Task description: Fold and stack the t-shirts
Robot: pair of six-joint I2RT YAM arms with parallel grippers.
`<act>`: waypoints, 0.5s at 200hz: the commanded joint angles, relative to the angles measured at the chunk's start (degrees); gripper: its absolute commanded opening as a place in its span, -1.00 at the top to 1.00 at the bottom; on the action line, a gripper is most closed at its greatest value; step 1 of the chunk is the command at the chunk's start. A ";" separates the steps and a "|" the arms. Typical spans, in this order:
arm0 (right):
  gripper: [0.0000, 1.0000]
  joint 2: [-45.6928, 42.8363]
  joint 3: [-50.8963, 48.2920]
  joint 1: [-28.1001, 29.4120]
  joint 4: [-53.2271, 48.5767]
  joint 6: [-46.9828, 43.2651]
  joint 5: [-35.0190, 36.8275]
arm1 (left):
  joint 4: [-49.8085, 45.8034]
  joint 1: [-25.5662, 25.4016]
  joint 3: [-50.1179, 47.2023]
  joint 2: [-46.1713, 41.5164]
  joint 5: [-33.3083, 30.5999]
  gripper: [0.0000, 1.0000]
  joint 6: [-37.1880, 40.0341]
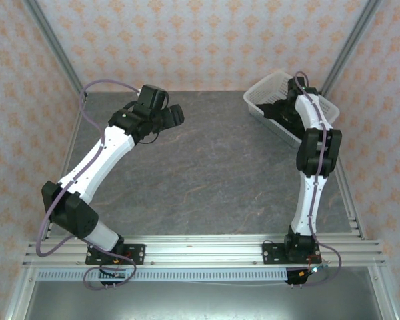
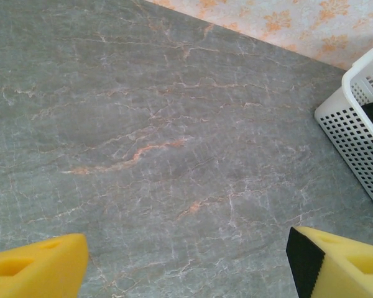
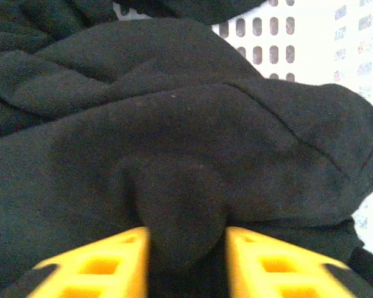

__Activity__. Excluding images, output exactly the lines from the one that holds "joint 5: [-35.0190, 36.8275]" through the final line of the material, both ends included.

__Answer to the exercise__.
  joint 5: [-35.0190, 36.8275]
arm1 (left):
  joint 4: [-49.8085, 45.8034]
  joint 1: [-25.5662, 25.4016]
  joint 3: [-50.1179, 47.2023]
  joint 2: [-46.1713, 41.5164]
  joint 5: [-33.3083, 30.5999]
  gripper: [0.0000, 1.0000]
  joint 6: [-37.1880, 40.0341]

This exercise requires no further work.